Noah lays vulnerable before his son; he is unconscious of anything his son might do or say about him. Talking behind someone’s back is the same dynamic; they are unconscious of anything we might say or do to their reputation, and at that point are incapable of defending themselves.
It was not a sin for Ham to seen his father naked. I once by accident saw a man indisposed and uncovered, laid low by strong drink. It was through no fault of my own, and in that act I did nothing wrong. However, neither at that time, nor will I now, disclose the person’s identity.
The honourable thing for Ham to have done would have been to cover his father up and refrain from disclosing his nakedness and shame. In other words, he would have kept it to himself and not gossiped about his father to his brothers.
But gossip, of course, is exactly what Ham did. Who knows why? Possibly he was simply foolish, not thinking about what it was he was doing. Probably he did not consider the harm he was doing to his father, the damage that would be done to his reputation. The two other people whom Noah would most wish to be held in esteem, he was now abased before.
This is the nature of gossip. It takes a person at their most vulnerable – when they have done something less than creditable, and are not in a position to defend themselves – and displays their shame before the world. Often it will take a while before the gossip to find its way back to the object of the talk. In Noah’s case, when he found out he was justly angry, and he cursed his son.

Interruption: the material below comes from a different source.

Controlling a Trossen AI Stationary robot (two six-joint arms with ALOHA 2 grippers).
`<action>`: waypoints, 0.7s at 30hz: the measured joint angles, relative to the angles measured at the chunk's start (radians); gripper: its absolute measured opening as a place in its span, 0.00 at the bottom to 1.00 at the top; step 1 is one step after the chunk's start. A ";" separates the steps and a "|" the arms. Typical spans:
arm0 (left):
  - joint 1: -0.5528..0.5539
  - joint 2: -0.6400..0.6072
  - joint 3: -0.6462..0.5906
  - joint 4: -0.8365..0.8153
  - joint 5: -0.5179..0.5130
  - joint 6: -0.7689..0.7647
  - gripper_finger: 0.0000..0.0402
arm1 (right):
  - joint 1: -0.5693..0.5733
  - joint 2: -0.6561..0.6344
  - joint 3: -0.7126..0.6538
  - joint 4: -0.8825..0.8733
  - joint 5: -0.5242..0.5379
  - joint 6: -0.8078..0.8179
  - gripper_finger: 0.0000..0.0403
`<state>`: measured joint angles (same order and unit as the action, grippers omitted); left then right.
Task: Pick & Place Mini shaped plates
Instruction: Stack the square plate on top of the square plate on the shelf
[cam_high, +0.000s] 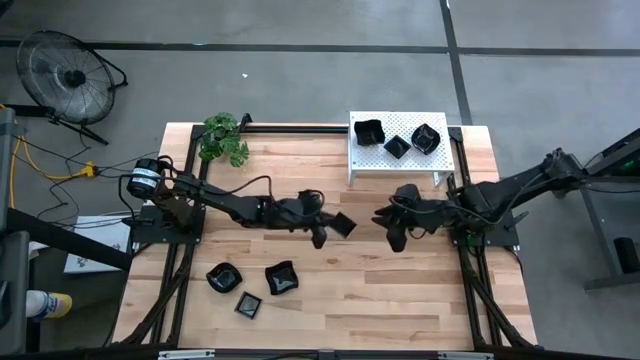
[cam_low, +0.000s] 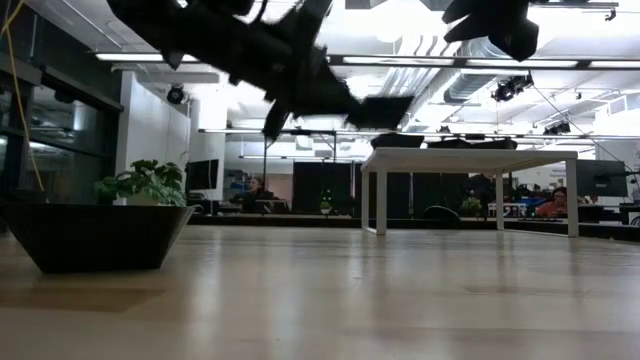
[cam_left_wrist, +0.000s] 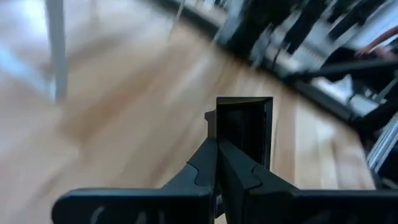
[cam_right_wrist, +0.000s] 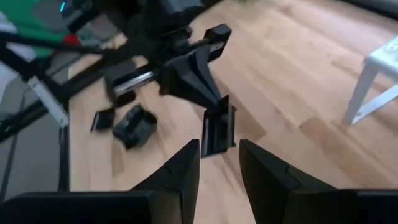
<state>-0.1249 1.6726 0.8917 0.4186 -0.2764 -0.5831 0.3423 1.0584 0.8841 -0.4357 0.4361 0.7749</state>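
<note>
3 plates sit loose on the counter (cam_high: 400, 300) front-left: round one (cam_high: 223, 277), wavy one (cam_high: 281, 278), small square one (cam_high: 248, 305). My left tool (cam_high: 333, 228) is above mid-counter, fingers (cam_left_wrist: 214, 165) pressed together on the rim of a square plate (cam_high: 342, 224), held edge-on. It looks light, rigid and glossy, so probably slippery; a rim pinch near a corner seems the only hold, and I'd treat it as chippable. Right tool (cam_high: 393, 238) faces it just across, spread and empty, lined up on that plate (cam_right_wrist: 217, 132). 3 more plates (cam_high: 397, 146) already sit on the white rack (cam_high: 362, 160).
</note>
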 joint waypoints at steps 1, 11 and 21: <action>0.000 0.000 0.000 0.043 -0.011 0.037 0.00 | 0.004 0.000 0.000 0.005 0.023 0.004 0.27; 0.000 0.000 0.143 0.132 -0.132 0.486 0.00 | 0.057 0.000 0.000 0.118 0.252 -0.092 0.27; 0.000 0.000 0.304 0.132 -0.340 0.816 0.00 | 0.137 -0.003 0.000 0.147 0.614 -0.160 0.27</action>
<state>-0.1246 1.6722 1.1959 0.5507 -0.6162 0.2325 0.4791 1.0550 0.8841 -0.2887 1.0500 0.6146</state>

The natural outcome of gossip is a curse; it can really be nothing else. For what good will have come from talk of such a maleficent nature, that seeks only to shame and tear down? Talk that builds up and edifies people when the object of the discussion is are not there is not gossip.
Gossip by its nature is destructive. It is no wonder it makes Paul’s list as being one of “every kind of wickedness” (Rom 1.29). In a culture that thrives on gossip as a titillating intramural sport, let us strive to keep it far from us.
[1] I am not unaware of the theory that understands that Ham had homosexual relations with his father, and that this was the nature of his sin. I am not convinced, however, that this was actually what was going on. For those interested, they can see NIDOTTE 3.529.